Stored entries
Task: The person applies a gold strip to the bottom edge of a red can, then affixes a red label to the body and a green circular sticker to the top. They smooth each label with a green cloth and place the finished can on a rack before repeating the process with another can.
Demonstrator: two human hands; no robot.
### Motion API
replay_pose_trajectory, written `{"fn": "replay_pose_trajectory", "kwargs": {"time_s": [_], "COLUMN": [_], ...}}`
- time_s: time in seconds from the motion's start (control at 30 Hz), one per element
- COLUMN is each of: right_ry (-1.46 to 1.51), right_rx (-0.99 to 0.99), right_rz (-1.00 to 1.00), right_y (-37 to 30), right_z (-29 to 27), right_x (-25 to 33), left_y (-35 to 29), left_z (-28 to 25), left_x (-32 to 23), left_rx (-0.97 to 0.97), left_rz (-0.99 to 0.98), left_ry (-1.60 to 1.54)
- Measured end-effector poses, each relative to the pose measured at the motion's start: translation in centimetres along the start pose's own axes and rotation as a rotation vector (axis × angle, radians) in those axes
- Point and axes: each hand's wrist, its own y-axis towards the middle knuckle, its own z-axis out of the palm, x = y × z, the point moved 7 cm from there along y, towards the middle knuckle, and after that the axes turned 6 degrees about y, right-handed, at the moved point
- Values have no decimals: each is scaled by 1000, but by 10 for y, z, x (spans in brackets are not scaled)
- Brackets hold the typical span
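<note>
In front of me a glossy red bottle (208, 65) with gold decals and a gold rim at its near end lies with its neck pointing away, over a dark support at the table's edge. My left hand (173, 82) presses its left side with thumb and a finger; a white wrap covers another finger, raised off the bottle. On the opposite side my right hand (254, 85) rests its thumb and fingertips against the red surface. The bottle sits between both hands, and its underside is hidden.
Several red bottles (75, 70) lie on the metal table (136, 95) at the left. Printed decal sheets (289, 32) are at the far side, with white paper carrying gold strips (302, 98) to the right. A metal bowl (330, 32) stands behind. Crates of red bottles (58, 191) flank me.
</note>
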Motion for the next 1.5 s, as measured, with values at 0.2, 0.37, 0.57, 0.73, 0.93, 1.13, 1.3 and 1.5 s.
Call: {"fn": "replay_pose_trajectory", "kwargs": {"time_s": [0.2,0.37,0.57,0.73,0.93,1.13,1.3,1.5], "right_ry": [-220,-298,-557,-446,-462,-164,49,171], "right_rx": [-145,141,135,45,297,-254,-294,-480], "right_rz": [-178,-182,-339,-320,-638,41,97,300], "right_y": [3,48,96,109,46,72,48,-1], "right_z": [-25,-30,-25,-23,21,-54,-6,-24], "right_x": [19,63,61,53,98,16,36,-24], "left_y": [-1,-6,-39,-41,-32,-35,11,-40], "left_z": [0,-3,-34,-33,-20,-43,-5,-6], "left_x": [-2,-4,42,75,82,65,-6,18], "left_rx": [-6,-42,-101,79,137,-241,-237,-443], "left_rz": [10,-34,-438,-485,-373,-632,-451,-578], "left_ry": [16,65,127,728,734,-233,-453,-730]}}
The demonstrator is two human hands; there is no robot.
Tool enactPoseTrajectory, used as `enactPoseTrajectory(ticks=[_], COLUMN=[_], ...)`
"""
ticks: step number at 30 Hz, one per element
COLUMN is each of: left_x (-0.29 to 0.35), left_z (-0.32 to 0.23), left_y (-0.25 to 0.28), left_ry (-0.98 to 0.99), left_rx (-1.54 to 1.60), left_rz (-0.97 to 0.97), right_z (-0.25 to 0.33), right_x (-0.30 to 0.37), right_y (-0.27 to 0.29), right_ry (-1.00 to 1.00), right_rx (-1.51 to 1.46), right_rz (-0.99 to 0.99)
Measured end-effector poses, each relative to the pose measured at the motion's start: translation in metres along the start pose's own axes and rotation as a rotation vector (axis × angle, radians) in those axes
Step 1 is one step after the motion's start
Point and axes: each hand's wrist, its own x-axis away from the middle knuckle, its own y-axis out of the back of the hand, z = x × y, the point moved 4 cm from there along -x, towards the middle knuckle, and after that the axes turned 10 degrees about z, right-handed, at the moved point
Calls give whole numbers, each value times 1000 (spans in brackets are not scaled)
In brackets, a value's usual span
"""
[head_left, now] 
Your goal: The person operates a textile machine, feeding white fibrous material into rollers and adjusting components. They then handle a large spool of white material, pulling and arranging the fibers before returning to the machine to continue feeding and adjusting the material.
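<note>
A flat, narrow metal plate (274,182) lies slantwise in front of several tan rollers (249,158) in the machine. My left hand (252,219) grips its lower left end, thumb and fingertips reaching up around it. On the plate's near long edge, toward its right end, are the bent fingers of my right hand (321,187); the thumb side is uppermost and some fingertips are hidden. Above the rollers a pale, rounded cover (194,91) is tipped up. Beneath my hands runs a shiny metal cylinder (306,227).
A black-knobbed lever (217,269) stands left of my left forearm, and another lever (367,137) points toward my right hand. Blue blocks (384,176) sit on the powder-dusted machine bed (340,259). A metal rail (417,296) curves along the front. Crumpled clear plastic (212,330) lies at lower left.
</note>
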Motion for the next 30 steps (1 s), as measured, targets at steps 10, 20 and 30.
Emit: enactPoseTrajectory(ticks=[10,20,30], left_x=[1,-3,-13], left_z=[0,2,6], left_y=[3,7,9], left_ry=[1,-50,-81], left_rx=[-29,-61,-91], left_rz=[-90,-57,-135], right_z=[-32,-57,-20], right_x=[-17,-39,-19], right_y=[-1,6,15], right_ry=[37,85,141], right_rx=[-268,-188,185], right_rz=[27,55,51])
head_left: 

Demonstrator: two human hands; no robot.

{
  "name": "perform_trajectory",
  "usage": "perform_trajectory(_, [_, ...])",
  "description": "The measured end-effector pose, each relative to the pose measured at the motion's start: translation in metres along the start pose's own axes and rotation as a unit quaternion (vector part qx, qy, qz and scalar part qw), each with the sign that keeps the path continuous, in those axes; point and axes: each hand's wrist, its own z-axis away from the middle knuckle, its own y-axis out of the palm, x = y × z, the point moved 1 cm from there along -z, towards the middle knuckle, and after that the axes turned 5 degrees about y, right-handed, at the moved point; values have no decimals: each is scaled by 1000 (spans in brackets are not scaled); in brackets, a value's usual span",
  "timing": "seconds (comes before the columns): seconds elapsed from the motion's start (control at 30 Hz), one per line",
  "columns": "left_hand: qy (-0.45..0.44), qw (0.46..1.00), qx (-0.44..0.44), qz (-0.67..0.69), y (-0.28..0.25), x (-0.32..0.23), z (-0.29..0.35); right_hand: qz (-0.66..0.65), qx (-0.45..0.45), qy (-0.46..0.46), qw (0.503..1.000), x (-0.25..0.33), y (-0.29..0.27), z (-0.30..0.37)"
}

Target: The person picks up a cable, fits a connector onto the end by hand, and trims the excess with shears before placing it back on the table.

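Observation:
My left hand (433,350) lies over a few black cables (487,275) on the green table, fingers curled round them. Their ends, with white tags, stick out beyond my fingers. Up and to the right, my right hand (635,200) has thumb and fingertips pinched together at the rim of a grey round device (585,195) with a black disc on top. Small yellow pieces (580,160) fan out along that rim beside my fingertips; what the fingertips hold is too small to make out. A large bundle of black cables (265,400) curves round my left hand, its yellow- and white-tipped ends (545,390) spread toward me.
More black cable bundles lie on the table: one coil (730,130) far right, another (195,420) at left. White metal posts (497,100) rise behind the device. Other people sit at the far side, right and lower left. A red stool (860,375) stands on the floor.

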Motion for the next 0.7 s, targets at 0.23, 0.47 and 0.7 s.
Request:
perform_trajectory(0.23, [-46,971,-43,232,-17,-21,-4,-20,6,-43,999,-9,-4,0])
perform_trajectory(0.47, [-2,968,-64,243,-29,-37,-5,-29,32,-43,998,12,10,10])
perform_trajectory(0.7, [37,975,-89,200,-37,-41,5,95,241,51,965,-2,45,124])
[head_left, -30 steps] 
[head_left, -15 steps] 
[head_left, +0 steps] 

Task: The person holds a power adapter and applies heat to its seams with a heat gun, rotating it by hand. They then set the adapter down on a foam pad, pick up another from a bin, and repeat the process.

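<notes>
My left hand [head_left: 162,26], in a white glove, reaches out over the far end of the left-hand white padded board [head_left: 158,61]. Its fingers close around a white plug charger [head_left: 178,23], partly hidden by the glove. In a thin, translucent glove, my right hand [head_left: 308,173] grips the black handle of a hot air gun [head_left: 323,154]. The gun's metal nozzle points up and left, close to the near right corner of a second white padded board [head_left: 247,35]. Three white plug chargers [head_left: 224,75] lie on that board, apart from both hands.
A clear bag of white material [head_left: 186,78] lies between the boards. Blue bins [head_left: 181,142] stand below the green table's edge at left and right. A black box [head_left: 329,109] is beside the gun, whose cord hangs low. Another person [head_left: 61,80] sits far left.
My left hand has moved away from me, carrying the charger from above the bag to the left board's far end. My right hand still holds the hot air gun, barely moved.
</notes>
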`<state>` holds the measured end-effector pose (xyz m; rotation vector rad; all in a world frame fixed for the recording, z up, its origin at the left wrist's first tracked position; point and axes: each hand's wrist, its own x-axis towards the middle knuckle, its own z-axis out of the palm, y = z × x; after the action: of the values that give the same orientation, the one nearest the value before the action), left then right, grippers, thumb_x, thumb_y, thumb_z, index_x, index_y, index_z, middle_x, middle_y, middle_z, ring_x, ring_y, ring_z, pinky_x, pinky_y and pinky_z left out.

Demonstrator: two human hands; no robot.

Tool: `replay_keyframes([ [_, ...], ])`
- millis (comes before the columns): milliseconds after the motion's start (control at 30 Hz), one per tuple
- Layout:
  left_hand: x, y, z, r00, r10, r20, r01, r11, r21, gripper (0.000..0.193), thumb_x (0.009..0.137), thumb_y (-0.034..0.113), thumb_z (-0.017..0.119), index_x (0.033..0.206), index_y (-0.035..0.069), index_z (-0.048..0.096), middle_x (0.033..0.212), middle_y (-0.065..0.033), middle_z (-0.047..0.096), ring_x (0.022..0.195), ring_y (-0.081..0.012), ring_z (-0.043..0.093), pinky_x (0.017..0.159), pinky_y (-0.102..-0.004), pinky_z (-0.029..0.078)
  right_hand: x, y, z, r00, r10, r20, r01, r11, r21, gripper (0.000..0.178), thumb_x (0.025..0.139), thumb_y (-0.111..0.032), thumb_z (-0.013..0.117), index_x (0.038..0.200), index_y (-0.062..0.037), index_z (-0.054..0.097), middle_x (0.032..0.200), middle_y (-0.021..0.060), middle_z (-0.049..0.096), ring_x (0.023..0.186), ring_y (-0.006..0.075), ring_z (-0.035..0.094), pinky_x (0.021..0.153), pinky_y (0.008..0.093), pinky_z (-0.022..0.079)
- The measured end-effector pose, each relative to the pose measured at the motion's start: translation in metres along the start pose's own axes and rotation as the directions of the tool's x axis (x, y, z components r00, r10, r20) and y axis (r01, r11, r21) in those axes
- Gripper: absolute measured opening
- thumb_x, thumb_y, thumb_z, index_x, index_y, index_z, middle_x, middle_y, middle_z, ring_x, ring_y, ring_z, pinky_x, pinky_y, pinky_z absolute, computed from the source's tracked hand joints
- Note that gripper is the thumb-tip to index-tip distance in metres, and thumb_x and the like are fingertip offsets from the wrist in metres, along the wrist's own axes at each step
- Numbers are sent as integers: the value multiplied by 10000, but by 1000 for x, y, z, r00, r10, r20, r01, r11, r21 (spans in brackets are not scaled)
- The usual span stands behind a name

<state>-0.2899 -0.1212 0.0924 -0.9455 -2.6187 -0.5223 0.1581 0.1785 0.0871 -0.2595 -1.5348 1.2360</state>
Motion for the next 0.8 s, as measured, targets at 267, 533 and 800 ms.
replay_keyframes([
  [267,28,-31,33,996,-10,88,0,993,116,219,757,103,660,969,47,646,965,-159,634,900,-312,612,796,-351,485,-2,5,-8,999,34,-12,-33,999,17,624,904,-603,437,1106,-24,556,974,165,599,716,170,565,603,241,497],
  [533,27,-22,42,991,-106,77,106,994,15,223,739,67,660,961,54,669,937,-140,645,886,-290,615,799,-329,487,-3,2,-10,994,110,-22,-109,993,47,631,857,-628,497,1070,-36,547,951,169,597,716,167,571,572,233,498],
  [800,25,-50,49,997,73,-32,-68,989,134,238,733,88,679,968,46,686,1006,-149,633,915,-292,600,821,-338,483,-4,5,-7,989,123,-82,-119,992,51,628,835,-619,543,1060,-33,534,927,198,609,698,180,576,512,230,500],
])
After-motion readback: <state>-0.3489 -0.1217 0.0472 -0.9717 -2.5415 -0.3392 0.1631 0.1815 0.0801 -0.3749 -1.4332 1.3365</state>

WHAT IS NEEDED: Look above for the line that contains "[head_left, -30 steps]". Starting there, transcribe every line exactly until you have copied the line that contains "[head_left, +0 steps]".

ANSWER SPACE:
[head_left, -30 steps] 
[head_left, -15 steps] 
[head_left, +0 steps] 

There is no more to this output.